_Information given_:
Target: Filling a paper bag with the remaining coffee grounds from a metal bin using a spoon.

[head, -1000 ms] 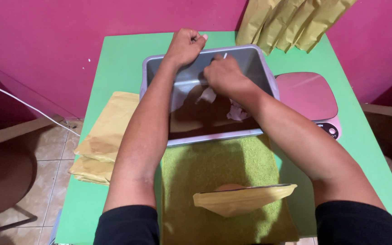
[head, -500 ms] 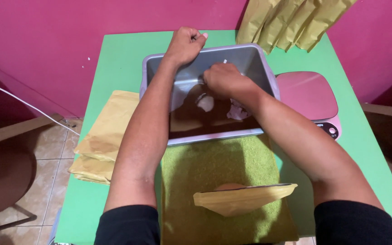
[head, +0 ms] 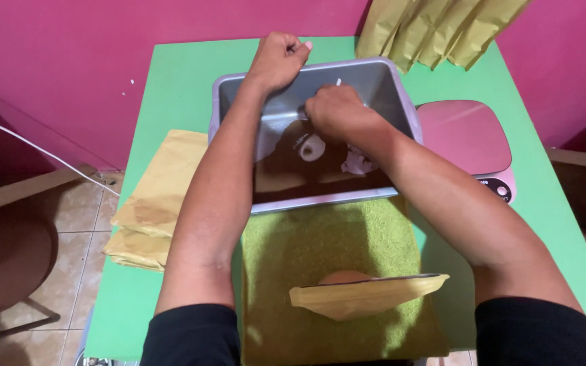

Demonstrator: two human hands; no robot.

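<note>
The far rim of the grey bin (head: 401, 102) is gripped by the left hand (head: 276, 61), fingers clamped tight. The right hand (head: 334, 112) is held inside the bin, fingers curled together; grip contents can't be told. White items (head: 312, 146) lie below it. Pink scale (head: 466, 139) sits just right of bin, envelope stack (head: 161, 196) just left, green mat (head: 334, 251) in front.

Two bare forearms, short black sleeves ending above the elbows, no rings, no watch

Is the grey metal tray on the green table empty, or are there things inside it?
Not empty. The grey metal tray holds small white pieces, and the right hand reaches inside.
</note>
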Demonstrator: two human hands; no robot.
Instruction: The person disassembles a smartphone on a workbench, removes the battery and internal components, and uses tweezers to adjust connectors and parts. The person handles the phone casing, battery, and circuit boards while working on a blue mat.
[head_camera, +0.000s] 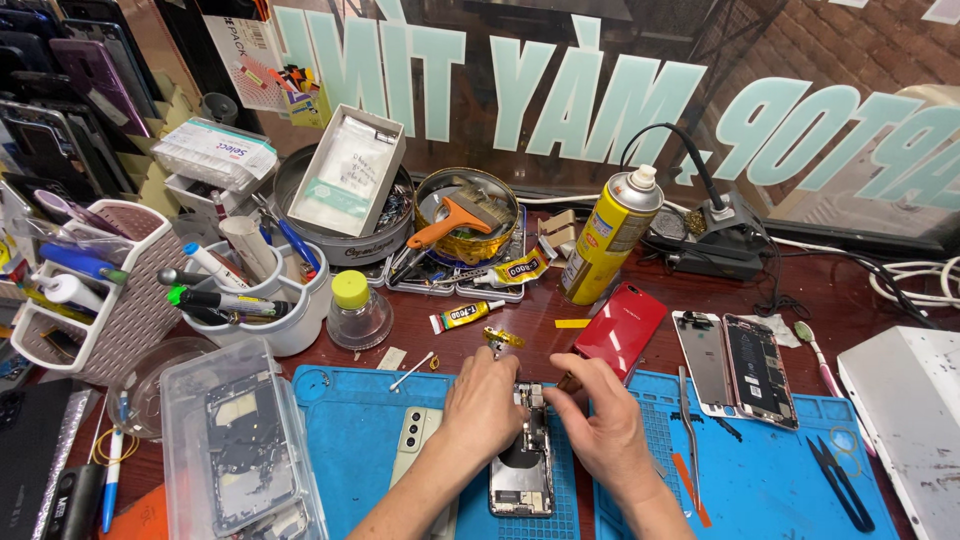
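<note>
- Opened phone (522, 455) lies on blue mat (350, 420), btwn your hands.
- Left hand (483, 408) clamps its top edge; keep it steady.
- Right hand (597, 418) pinches a thin tool, prob. a driver; tip hidden. Press straight, light.

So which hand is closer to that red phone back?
Right. The right hand sits just below the red phone back cover; the left hand is farther left, across the opened phone.

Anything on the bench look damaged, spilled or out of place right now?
Nothing spilled. The opened phone between the left hand and right hand lies with its insides bare. A second stripped phone and its detached panel lie beside the red back cover.
</note>
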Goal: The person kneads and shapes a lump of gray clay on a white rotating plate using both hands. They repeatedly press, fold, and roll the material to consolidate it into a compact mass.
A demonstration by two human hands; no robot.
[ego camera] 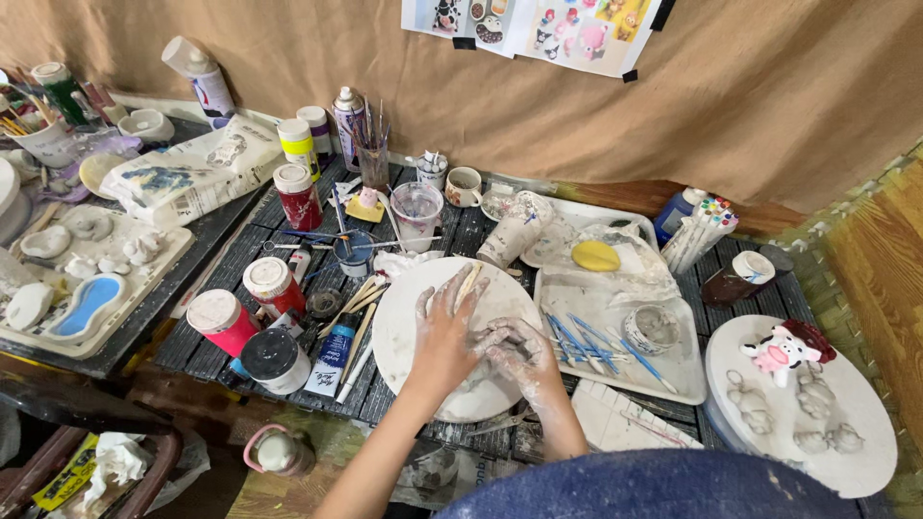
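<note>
Down on the round white board (pixel 404 336) I see both hands at work on a lump of pale clay (pixel 481 338), which sits near the board's middle, mostly hidden beneath them. My left hand (pixel 445 332) lies flat with its fingers spread toward the far rim, pressing on the board as if to steady it; a thin wooden stick (pixel 468 282) lies under its fingertips. My right hand (pixel 519 354) is curled over the clay, fingers bent and closed on it, smeared grey-white. I judge the board is there to keep wet clay off the slats and let the piece turn freely. To the right a white tray (pixel 673 370) holds blue-handled tools (pixel 591 338) within easy reach, with a yellow sponge (pixel 595 256) on the tray behind it. To the left stand red paint jars (pixel 272 284) with white lids and a black jar (pixel 274 358). Further right, another round board (pixel 865 452) carries a small cow figure (pixel 784 352) and unpainted clay pieces (pixel 817 413). The tabletop (pixel 236 245) is dark slatted wood, crowded with brushes and cups; brown paper (pixel 577 106) covers the wall behind, with picture sheets (pixel 538 24) taped to it.
</note>
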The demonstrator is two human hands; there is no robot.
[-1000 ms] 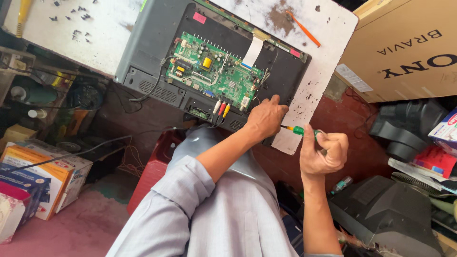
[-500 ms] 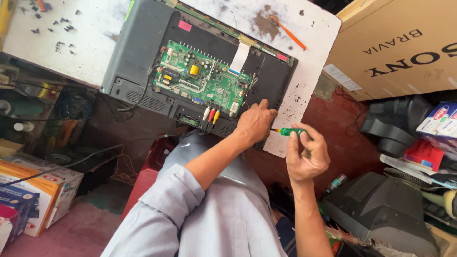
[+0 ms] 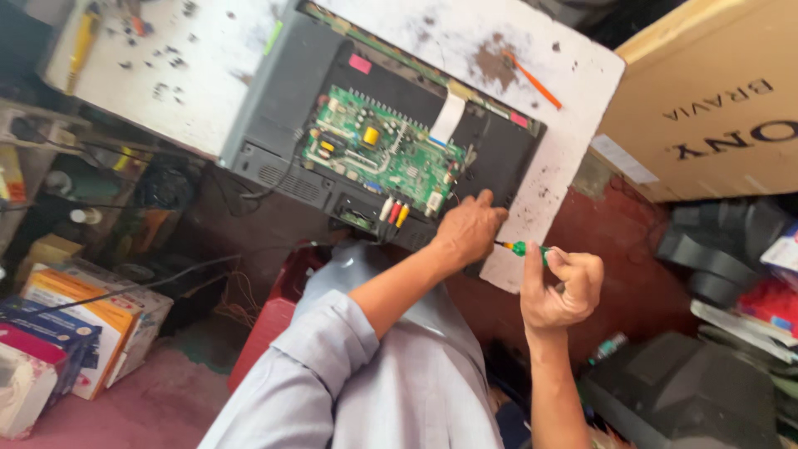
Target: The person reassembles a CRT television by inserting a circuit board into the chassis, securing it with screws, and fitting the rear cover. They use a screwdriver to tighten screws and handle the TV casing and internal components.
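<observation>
Change since earlier frame: the view has swung a little, so the opened panel sits further left in the picture; both hands remain at its near right corner, the right hand raised slightly and its thumb more upright.

Head view, left hand: the left hand (image 3: pixel 468 233) lies palm down on the near right corner of the opened television back (image 3: pixel 291 108), fingers curled over the dark edge, gripping nothing separate. It appears to press the set flat so it stays put while the tool works.

Head view, right hand: the right hand (image 3: pixel 561 283) is closed round a green-handled screwdriver (image 3: pixel 522 248), thumb up along the handle. The shaft points left toward the corner under the left hand; the tip is hidden behind that hand.

Head view, circuit board: a green circuit board (image 3: pixel 378 150) sits in the middle of the set, a white ribbon cable (image 3: pixel 447 116) running from its far edge, coloured jacks along its near edge.

Head view, table: the set lies on a stained white table (image 3: pixel 565 100), an orange tool (image 3: pixel 532 79) at the far right.

Head view, surroundings: a cardboard box (image 3: pixel 715 108) stands right, cartons (image 3: pixel 75 324) lie near left.
</observation>
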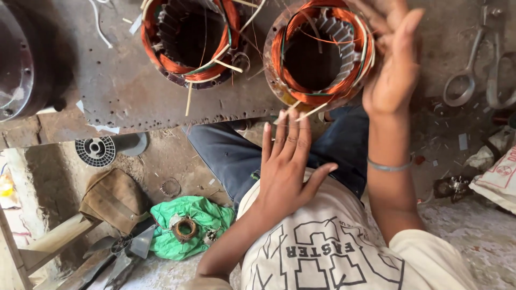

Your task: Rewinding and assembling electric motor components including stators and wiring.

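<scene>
A round motor stator (321, 53) with copper windings and a slotted steel core stands tilted at the edge of a rusty metal table (129, 91). My right hand (395, 59) rests flat against its right side, fingers spread over the winding. Just below the stator's lower rim hovers my left hand (286, 161), open with its fingers straight, the fingertips near thin wooden sticks (309, 111) poking out of the coil. A second stator (191, 37) with the same copper coils sits further left on the table.
Scissors (478, 70) lie on the ground at the right, near a white sack (500, 180). On the floor at the left are a black plastic spool (98, 150), a brown pouch (113, 198), a green bag (188, 225) and a fan blade (121, 249). A dark motor housing (21, 59) sits far left.
</scene>
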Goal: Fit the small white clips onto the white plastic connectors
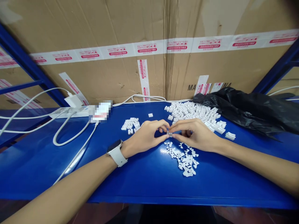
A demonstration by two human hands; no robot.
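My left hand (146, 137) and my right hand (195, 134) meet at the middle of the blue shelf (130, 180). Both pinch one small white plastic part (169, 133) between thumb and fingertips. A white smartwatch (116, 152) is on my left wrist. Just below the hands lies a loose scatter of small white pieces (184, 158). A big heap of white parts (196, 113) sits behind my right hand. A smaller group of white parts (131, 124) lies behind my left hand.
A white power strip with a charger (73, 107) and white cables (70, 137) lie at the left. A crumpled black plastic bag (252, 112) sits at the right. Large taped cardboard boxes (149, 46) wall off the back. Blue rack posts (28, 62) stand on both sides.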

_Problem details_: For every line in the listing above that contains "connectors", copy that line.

_Finished task_:
Instruction: The person disassembles a smartphone on a workbench, removes the battery and internal components, and uses tweezers to adjust connectors and parts. The person handles the phone casing, battery, and circuit boards while working on a blue mat.
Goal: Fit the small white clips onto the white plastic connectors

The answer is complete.